O que você fazia no dia 7 de junho de 1981? Eu estava no estádio Municipal, de Arapiraca, assistindo a vitória do ASA sobre o CSA, por 2 x 1. Os gols do ASA foram marcados por Valmir e Zé Carlos, Osmar Barão descontou para os azulinos.

Entendam o seguinte: Arapiraca, à época, tinha como principal atração para os que gostam de futebol os jogos do ASA, a mobilização era grande, casa cheia em quase todos os jogos do alvinegro.

Torcedor do CRB, fui secar o CSA, obviamente. Devo confessar, morando em Arapiraca, quando o ASA não jogava contra o Regatas, torcia pelo “Fantasma”, natural isso, era o meu segundo time em Alagoas.

Atenção: nascido numa família de azulinos, meu pai, além dos irmãos mais velhos, são torcedores do CSA, mas como 99,9% dos nordestinos, além de torcer por um time local, torce também por um time de fora, especificamente do estado do Rio de Janeiro. O nosso caso, meu pai e todos os filhos, a preferência era o Flamengo.

Obviamente que eu como caçula dos homens, recebi uma carga e pressão para ser flamenguista, normal e natural. Teve uma vez em Penedo ainda, tinha lá meus oito anos, com raiva porque o Flamengo levou de seis do Botafogo, disse que era Vasco da Gama a partir dali, não demorou uma semana a paquera para ser Vascaíno, a pressão foi enorme!

Com relação a ser CRB, creio que como era Flamengo, foi deixado por menos pelo velho Nivaldo ( meu pai), sendo Flamengo, podia romper com a unidade azulina e lá fui eu ser CRB.

Então, meus dois times eram CRB aqui nas Alagoas e no Rio e no Brasil como um todo, Flamengo, era a tal da paixão dividida, era nosso politeísmo consentido, os deuses do futebol concordaria com esta tese.

Eu só não entendia muito bem o torcedor de Pernambuco, nesta época eu ouvia várias rádios, a Jornal do Comércio e a Clube do Recife.

Em dias de clássico por lá, eu sintonizava e ouvia as resenhas, era comum aquele sentimento de que lá rubro negro é Sport Recife, tricolor Santa Cruz e alvirrubro é Náutico.

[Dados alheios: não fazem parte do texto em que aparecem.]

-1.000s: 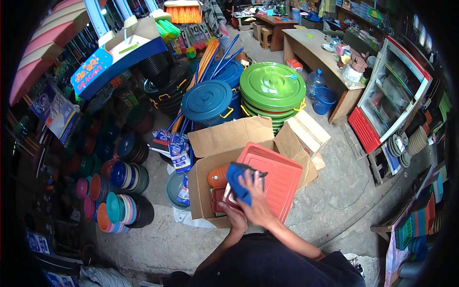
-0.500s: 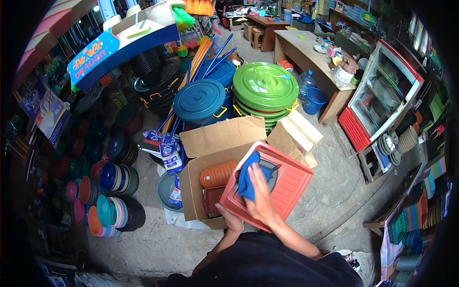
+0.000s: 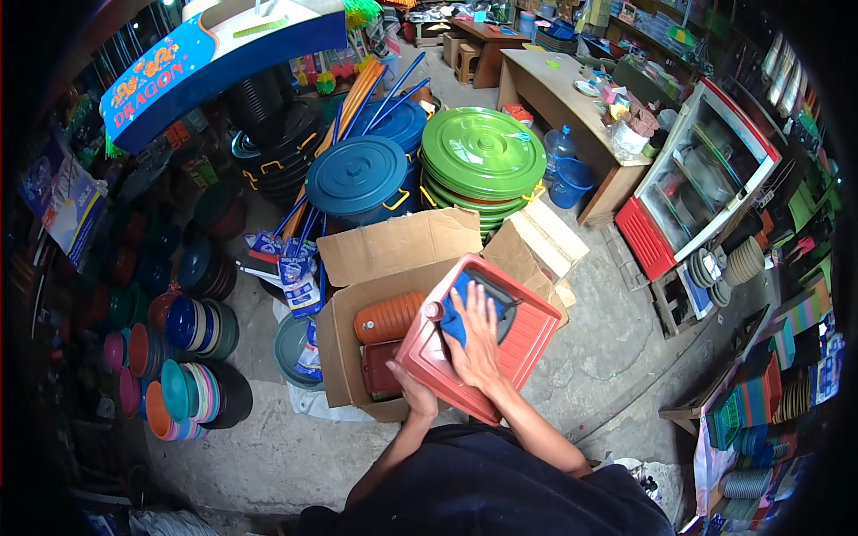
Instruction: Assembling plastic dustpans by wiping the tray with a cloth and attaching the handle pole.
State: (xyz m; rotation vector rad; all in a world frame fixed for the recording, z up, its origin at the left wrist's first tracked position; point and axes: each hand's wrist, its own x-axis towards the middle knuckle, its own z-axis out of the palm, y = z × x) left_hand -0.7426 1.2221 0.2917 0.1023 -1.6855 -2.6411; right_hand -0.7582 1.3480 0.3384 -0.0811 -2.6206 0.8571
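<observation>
A reddish plastic tray-like piece [image 3: 529,329] with a ribbed panel and a dark recess is tilted in front of me, over the near right side of an open cardboard box [image 3: 344,357]. My left hand [image 3: 416,391] grips its near left edge, with the fingertips hidden underneath. On a bunched blue cloth [image 3: 456,332] lies my right hand [image 3: 479,347], fingers spread flat and pressing it against the tray's inside by the dark recess. A round knob [image 3: 434,311] shows at the tray's left rim. Inside the box are an orange ribbed container [image 3: 389,317] and a dark red piece [image 3: 382,366].
Blue lidded tubs [image 3: 356,174] and a stack of green lidded tubs [image 3: 483,156] stand beyond the box. Stacked colourful buckets [image 3: 192,326] line the left. A wooden desk [image 3: 545,85] and a red-framed glass cabinet [image 3: 702,183] stand at the right.
The whole view has shifted, so the surroundings sit further left. My right hand's fingers have spread wider over the cloth. The knob on the tray's rim has come into sight.
</observation>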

Juro que não entendia e nem aceitava, como pode isso, eles tinha que torcer também por times de fora, mas eles tinham e tem razão até hoje, tem que valorizar o que é seu, este pertencimento é fundamental para o crescimento não somente no futebol!

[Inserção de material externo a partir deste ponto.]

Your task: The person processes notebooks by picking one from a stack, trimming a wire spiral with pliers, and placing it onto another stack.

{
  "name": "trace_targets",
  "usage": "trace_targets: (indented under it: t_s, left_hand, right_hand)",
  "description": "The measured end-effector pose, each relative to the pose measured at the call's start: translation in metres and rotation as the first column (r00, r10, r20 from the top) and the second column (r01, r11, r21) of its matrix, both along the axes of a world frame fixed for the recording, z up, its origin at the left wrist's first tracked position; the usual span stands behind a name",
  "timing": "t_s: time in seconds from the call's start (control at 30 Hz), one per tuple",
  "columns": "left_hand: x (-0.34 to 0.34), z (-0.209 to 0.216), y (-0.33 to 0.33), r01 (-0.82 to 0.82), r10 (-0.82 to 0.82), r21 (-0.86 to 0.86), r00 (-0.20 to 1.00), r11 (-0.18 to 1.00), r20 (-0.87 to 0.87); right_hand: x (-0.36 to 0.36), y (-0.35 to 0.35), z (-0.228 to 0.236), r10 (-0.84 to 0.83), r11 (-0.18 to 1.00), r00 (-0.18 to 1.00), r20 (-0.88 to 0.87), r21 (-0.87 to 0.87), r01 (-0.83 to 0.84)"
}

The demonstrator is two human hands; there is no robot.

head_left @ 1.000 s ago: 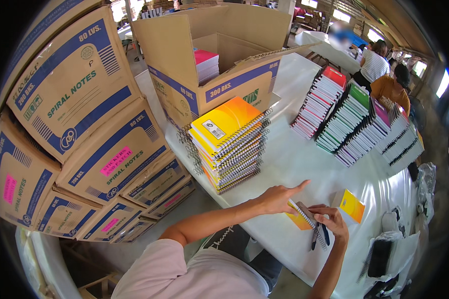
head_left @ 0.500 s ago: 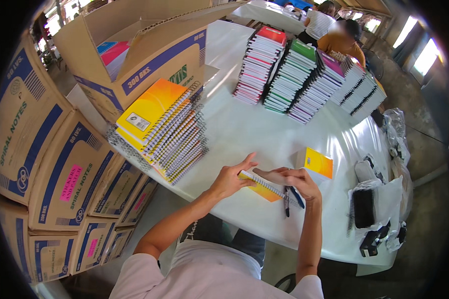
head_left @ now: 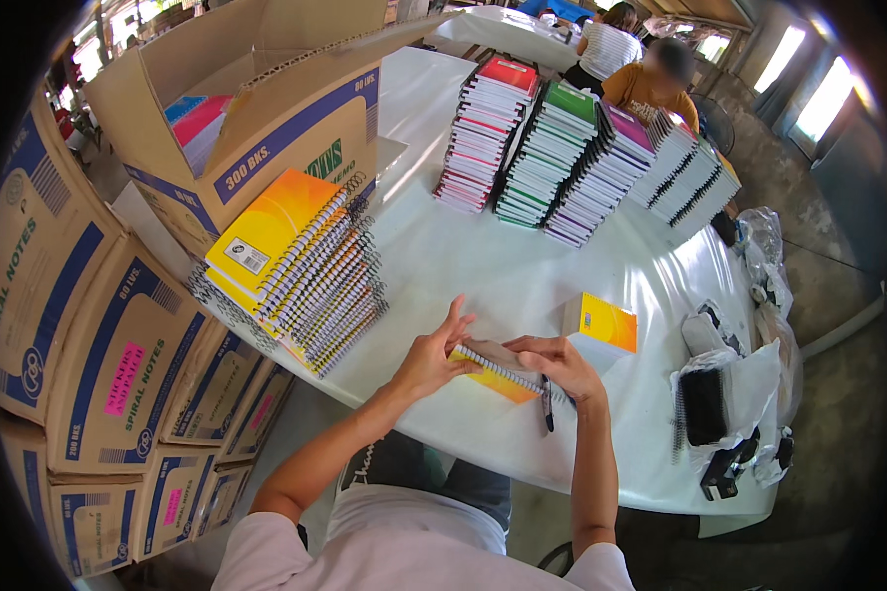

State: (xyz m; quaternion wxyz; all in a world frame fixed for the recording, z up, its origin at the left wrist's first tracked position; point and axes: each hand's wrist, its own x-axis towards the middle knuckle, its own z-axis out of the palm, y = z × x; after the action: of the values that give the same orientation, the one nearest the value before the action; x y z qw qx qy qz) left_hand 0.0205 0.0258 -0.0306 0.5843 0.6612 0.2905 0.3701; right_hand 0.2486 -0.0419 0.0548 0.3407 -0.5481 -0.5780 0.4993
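A notebook [head_left: 502, 387] is gripped at its left end by the left hand [head_left: 430, 364]; a dark tool [head_left: 548, 406] is held in the right hand [head_left: 566, 368] near the spiral [head_left: 503, 367]. Yellow notebooks [head_left: 284, 236] are stacked on the counter [head_left: 419, 246] beside a carton [head_left: 310, 138].

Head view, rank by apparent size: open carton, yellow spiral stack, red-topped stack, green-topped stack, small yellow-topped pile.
1. Open carton
2. Yellow spiral stack
3. Red-topped stack and green-topped stack: too alike to rank
4. Small yellow-topped pile
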Motion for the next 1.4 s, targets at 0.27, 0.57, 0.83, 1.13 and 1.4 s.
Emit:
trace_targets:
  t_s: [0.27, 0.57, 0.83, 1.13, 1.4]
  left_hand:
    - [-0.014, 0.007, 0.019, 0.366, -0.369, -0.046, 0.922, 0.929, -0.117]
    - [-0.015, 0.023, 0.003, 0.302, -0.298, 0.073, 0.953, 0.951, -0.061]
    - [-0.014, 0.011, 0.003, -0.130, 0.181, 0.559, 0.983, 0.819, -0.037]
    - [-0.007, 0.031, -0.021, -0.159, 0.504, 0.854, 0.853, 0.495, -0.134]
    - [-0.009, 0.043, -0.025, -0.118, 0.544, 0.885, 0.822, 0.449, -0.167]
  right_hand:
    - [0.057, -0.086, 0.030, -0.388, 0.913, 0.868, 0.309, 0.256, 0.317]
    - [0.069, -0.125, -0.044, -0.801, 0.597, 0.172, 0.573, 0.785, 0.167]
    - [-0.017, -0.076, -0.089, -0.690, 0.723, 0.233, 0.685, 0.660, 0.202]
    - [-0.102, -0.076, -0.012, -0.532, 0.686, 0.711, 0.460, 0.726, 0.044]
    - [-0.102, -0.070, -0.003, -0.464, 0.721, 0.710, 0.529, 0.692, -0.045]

Bom, voltando aquele dia, enquanto estava assistindo ao jogo do ASA x CSA, meus ouvidos estavam atentos a dois jogos quase que simultâneos, um Vasco x Flamengo no Maraca e CRB x Penedense no Rei Pelé.

O Flamengo venceu o Vasco por um a zero, golaço de Zico, entrando na área e deslocando Mazzaropi. O que surpreendeu a mim foi o público no Maracanã, um Flamengo e Vasco com apenas 45 mil pessoas, não era o público que todos imaginavam.

Flamengo e Vasco é o clássico dos milhões por sempre atrair as multidões, aliás são as maiores torcidas do Rio de Janeiro.

Aqui no Rei Pelé, ouvindo a Difusora ou Rádio Gazeta, confirmaria a vitória do CRB sobre o Penedense, com gols de Mundinho e Lula, aquele que teve a perna quebrada em um jogo contra o próprio Penedense, mas em outro turno.

Falam que a perna dele foi quebrada para tira-lo do campeonato, Lula e Américo faziam uma dupla magistral e o CRB, é bom lembrarmos, havia ganho o 1º Turno, caminhava célere para retomar a hegemonia do futebol alagoano.

Claro que estas lendas e “estórias”, sempre vão povoar as mentes dos torcedores, aqui e alhures, mas evidente que não se teve prova nenhuma de tal acontecimento trágico para o jogador e o clube.

Bom, saí do estádio de alma lavada, o CSA perdeu, o Flamengo venceu o Vasco e o CRB disparava como líder do 1º Turno do Alagoano de 1981. Posso dizer, foi uma tarde feliz!